Review Of Full Text Search Query Syntax

Document created by resplin Employee on Jun 6, 2015
Version 1Show Document
  • View in full screen mode

Obsolete Pages{{Obsolete}}

The official documentation is at: http://docs.alfresco.com



3.0Search
Reviewed for 3.3

Design discussion for the FTS in 3.0. Refer to Full Text Search Query Syntax for the implemented FTS.


Background


Currently we expose the default Lucene query parser syntax for full text search support.
This excludes the availability of some advanced Lucene features, such as Span queries, which we would like to expose. It also ties us to the Lucene query syntax. This may not embed well if we were to expose a SQL query language. It is also additional work to upgrade as we have out own customisations to the query parser.

The Data Dictionary (DD) defines indexing behaviour by binding a Lucene tokeniser to index types. So there is only basic control of indexing per property (indexing on/off, tokenisation on/off).


Possible DD extensions for indexing a property


This covers features found across many implementations and which of those features we may support and how we might do it. In particular, what we would have to store in the index to support this.


Indexed
as it is now

Index priority
FTS importance - not really of much use as lucene can not do an update and requires a delete and add. Indexing twice will be enough! We could prioritise documents to be FTS indexed in preference to others.

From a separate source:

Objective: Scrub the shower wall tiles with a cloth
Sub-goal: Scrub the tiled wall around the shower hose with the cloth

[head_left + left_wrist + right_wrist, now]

Pluggable indexers in addition to the core
Add an API to allow configurable index extensions. Add your own fields to the Lucene index.
Will require support to do a cascade update for the most common use case (tag a file is in some path)
Performance improvements and caching for path searches may work just as well
The other use case is XML metadata extraction without populating alfresco properties

Orderable -
Support for sort which may over lap with use as an identifier and support FST
Included with tokenisation

Tokenised
We should be able to support FTS and SQL like pattern matching. The tokenisation requirements are different so an attribute may need indexing twice. The identifier like indexing may also be more appropriate for ordering
This will be a comma separated, case-insensitive list of what is required of tokenisation.
ID, FTS, SORT
BOTH -> FTS, SORT
TRUE -> FTS (backward compatibility and default)
FALSE -> ID, SORT
ID and SORT are distinguished to separate IDs that do not support sort
Currently we support. BOTH, TRUE and FALSE

Boost
We do not set document or field boosts at index time. Changing a field boost would require a reindex so all documents with the field have the same boost setting.

case sensitivity
Depends on the analyzer

diacritics
Depends on the analyzer

stemming
Depends on the analyzer

thesaurus/synonyms
Depends on the analyzer

stop words
Depends on the analyzer

language/localisation
localisation is driven by:
the locale of each value for a multi-lingual text property
the locale set d:content types
IF UNSET, IN ORDER
the locale set on the node
the locale of the user
the server locale

wildcards
Defined by the tokeniser and tokenisation properties

position/ordering
This information is held in Lucene as offset from the previous token

window/range/distance
This information is available in the index

scope
sentence/paragraph/page/chapter
This information is not available in the index (it does not store the token type)
We would have to add this information some how

anchoring
start/end/...
start is easy - end is not unless we add special support

cardinality number of occurances
This information is held in the index (and is used for scoring)

exclusion
Documents are excluded via permissions




documents like this
We do not store term vectors. This could be an option for 'more like this'
Doing this analysis on the fly would be expensive.




cross language support
We would have to tokenise again without stop words to make this sensible
This is a lot of extra work (we just use the tokens each tokeniser generates at the moment)
We could use the exact text rather than the token and put these through the standard analyser with no stop words. Each language would then add the words it considers meaningful in some common form without stemming etc.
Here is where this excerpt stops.